Blockchain and crypto are the new buzzwords in the gaming industry, but what are they and what do they mean to an average gamer?
In gaming circles, you have probably recently seen heated debates about the concept of play-to-earn, NFT games, or Web3 gaming. Some players swear these are the future. Others think it's all a scam. The majority are in between; they are inquisitive, somewhat bewildered and quite uncertain about what any of it is in actual practice.
What Is a Blockchain, Really?
A blockchain is an electronic registry with thousands of computers sharing it at the same time. Rather than a single company having all the data in its own server, the data is copied and stored in an enormous system of machines around the globe. Each update is locked into an irreversible block that links to all the other ones before it - thus the name.

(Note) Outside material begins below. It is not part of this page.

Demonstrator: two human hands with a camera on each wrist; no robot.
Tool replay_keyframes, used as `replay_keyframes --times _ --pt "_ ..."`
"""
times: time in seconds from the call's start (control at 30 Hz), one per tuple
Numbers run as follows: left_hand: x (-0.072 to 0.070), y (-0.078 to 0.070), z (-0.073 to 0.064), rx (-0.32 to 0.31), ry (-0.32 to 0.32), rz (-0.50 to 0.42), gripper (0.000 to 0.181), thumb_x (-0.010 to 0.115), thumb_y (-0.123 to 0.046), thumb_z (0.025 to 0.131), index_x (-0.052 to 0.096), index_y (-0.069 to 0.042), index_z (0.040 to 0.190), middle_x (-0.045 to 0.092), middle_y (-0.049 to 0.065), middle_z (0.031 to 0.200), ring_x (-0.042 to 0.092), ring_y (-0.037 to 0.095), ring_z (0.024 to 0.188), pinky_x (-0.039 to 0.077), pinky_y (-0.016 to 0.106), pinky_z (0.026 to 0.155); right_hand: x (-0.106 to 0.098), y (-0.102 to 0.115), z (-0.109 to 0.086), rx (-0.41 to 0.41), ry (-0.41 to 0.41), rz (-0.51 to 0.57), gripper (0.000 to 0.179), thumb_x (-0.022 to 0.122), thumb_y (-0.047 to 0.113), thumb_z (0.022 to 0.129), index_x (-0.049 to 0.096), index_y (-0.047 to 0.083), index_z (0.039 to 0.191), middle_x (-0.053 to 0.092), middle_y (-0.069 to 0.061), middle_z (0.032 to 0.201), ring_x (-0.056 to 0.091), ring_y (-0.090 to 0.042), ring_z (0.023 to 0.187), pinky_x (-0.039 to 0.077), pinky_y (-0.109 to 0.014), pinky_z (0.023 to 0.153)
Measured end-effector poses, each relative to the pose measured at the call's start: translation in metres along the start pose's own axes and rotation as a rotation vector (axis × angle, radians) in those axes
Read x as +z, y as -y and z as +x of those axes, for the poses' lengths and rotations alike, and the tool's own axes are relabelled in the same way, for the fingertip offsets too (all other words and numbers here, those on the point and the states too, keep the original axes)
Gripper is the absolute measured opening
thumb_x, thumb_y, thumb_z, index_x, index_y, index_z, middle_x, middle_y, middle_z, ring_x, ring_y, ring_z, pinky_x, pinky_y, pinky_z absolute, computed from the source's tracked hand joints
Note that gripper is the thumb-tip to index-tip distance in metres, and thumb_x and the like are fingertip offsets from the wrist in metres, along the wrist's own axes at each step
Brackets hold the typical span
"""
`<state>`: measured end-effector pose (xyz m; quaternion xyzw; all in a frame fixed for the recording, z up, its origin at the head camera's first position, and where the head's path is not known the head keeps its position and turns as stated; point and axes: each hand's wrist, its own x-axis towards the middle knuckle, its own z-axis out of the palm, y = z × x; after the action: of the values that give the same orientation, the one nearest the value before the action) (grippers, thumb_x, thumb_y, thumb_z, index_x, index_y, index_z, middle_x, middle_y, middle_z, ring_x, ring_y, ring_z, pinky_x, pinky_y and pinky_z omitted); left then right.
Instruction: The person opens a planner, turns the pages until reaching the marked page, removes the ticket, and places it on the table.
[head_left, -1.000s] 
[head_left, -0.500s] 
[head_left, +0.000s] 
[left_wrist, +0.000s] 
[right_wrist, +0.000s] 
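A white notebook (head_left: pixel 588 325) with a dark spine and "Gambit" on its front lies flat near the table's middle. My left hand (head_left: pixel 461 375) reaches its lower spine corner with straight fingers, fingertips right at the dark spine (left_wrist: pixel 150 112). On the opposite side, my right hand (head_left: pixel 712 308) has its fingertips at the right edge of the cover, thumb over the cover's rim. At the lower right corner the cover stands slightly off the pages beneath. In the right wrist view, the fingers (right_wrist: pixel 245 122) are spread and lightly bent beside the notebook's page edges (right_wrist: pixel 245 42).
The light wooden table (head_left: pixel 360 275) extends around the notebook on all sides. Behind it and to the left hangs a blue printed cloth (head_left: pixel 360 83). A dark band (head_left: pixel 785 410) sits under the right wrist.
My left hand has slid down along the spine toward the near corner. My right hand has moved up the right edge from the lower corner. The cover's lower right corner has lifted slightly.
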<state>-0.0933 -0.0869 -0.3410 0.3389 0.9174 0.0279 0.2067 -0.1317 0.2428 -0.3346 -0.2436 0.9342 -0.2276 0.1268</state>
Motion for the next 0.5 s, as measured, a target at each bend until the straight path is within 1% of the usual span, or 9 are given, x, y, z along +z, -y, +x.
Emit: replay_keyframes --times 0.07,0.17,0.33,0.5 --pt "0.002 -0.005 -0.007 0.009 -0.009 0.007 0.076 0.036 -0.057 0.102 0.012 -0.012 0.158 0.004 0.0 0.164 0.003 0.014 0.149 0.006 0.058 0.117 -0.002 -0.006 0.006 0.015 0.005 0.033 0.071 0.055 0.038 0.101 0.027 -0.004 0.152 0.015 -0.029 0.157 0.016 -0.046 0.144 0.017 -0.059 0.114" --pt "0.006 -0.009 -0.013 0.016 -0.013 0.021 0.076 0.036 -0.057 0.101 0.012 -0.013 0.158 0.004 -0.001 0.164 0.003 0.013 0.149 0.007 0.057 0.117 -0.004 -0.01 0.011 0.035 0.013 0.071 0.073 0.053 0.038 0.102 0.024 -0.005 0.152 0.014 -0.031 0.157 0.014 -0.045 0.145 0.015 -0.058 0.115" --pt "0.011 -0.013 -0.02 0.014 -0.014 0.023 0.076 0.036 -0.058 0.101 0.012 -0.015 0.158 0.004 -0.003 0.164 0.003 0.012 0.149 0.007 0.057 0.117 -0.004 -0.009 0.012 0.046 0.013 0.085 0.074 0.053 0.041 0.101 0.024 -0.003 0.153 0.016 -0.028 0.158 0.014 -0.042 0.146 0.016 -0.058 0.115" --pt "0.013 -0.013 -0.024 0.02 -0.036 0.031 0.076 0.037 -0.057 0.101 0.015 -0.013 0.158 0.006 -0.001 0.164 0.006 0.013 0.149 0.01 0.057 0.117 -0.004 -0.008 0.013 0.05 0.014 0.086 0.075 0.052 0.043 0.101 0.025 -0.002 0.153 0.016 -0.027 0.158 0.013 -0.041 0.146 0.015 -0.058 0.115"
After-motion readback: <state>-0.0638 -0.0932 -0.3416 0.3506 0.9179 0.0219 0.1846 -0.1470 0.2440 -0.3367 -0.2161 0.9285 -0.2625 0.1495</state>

The good thing about this is that it is not controlled by an individual or a business. No one can go in and alter the records. It is all transparent, permanent, and can be checked by anybody.
What Makes a Game "Blockchain-Based"?
When you are playing a classic game, like Fortnite, Call of Duty or World of Warcraft, all your progress, items, skins and account data are stored on servers that are managed by the developer. If Epic Games shuts Fortnite tomorrow, you lose all your skins. Basically, you never truly owned them.
Blockchain games are changing this due to a number of reasons:
True ownership of items: Public blockchain can be used to store in-game items, weapons, characters, land, and cosmetics as tokens. You hold them as you do cryptocurrency in a digital wallet. They cannot be erased by the developer.
Tradeable assets: Since they exist in a blockchain, they can be purchased, sold, and traded in open markets without requiring the permission of the developer. Here is where actual money comes in.
Play-to-earn mechanics: There are blockchain games, where the players are rewarded with cryptocurrency or tradeable tokens by simply playing. Complete a mission, win a fight and your game rewards you with tokens that can have a real money value outside the game.
What Are NFTs and Why Do They Keep Coming Up?
A Non-Fungible Token, or NFT is a unique digital certificate. The term ‘non-fungible’ means that it is unique, which is unlike a dollar bill or a Bitcoin, which are the same as any other.
Having NFTs in the gaming industry is a rare resource: a rare sword with a significant story, a parcel of digital land, a character that can do something special that no one can do. The NFT is a type of ownership, and it is stored in the blockchain that can be validated by anybody.
The scandals of the first generation of NFT games are that they were cheap productions, which the creators did to sell some digital goods rather than to offer a pleasant experience. With that in mind, the very concept of actual ownership and transfer of digital things is real and has not disappeared.
How Play-to-Earn Works
The play-to-earn (P2E) model is simple in concept: players do not need to pay for a subscription fee or any cosmetics, but they get tradeable tokens as a reward for time and effort spent in the game.
One of the largest early ones was Axie Infinity. Players had creatures known as Axies, fought them and earned tokens. During the peak of the game in 2021, players in developing countries were making a decent income through it. Then the token value collapsed.
That story is instructive. P2E economies are based on the consistent entry of new players to purchase to maintain token prices at a healthy level. The economy can quickly unravel when growth decelerates. Newer games have moved towards a more play-and-earn model - gaining tokens is a bonus on top of a genuinely entertaining game.
Wallets, Tokens, and What You Actually Need
To play most blockchain games, you will need to have crypto and an NFT in a digital wallet. MetaMask is a game wallet based on Ethereum that is the most popular. Other games are powered by cheaper and faster blockchains such as Solana or Polygon, and have their own wallets.
Each game also has an in-game token, and it is better to be aware of these systems of tokens before wasting time or money. In order to get more in-depth with how these crypto economies work, especially with big games releasing new tokens, you could read more about it from crypto sources such as CCN rather than doing just a simple Google search.
Also, one more thing to know: gas fees. All activities in most blockchains have a small fee charged in the currency used. These charges are triggered by the movement of items or the completion of some in-game activities and vary in price based on the network usage.
The Real Criticisms Worth Knowing
The largest issue of blockchain gaming is that it mainly revolves around money-making rather than fun, and this is what attracts speculators and spoils the fun for the actual players.
Frauds are prevalent too, and some projects vanish after selling tokens, so it is crucial to research a game before investing.
Besides that, the technology is a little too difficult to use - wallets and fees baffle the majority of gamers, but good studios are striving to hide the complexity so that players can simply enjoy the game.
Is Blockchain Gaming the Future?
Blockchain gaming is probably between a revolution and a phase.
The essence behind it all, that people can truly own what they earn in games, is very convincing, and it will not disappear. The wild speculation that happened in 2021-2022 was more of a gold rush that burned people. What is currently being built is something better: fun-first games with blockchain ownership added on top as a feature.
Whether that change is a complete success is yet to be known. However, to anyone who wants to know where the boundaries of the industry are being pushed, blockchain gaming is worth understanding – even if you never plan to touch it yourself.